> [Work item] Find every line below with the string "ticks" and pick it out.

> [Supplied material]
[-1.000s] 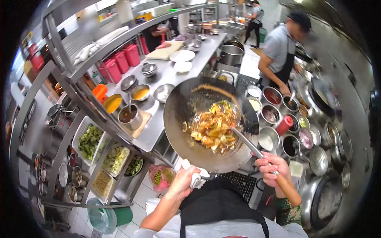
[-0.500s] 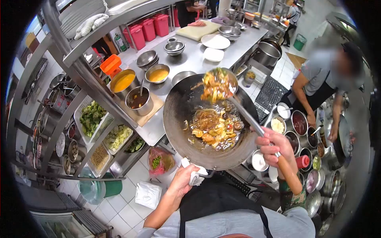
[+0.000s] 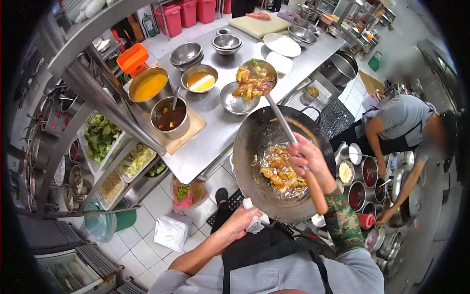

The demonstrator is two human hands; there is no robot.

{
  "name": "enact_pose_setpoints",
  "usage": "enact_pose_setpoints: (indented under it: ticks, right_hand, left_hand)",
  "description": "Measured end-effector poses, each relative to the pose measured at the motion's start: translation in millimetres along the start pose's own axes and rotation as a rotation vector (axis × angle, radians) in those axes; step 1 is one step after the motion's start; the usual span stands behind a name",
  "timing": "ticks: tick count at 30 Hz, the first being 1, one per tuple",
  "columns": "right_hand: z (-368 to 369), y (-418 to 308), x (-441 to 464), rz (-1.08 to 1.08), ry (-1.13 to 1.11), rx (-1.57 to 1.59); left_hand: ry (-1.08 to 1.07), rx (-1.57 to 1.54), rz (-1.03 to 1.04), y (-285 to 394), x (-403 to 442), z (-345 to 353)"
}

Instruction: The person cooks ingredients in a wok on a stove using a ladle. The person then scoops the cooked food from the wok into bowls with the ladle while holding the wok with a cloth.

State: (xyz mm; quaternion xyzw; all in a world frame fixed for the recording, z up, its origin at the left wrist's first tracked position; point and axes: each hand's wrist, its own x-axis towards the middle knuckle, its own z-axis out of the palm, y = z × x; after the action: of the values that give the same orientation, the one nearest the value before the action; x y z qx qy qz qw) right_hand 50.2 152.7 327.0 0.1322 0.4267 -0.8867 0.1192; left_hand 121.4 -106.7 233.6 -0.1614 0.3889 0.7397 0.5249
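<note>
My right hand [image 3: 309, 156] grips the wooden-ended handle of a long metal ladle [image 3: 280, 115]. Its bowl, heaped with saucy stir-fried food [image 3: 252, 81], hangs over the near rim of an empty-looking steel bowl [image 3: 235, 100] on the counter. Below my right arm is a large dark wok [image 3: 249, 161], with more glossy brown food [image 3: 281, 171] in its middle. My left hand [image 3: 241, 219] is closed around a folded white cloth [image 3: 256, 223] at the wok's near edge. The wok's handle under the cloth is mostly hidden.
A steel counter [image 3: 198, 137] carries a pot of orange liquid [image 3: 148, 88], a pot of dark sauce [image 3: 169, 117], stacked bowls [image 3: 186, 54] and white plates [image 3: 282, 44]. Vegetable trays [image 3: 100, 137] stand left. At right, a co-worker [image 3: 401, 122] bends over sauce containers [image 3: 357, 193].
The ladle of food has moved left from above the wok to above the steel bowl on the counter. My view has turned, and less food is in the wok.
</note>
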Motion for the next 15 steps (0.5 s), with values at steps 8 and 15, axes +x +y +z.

> [Expected output]
  "usage": "enact_pose_setpoints: (indented under it: ticks, right_hand, left_hand)",
  "timing": "ticks: tick count at 30 Hz, the first being 1, one per tuple",

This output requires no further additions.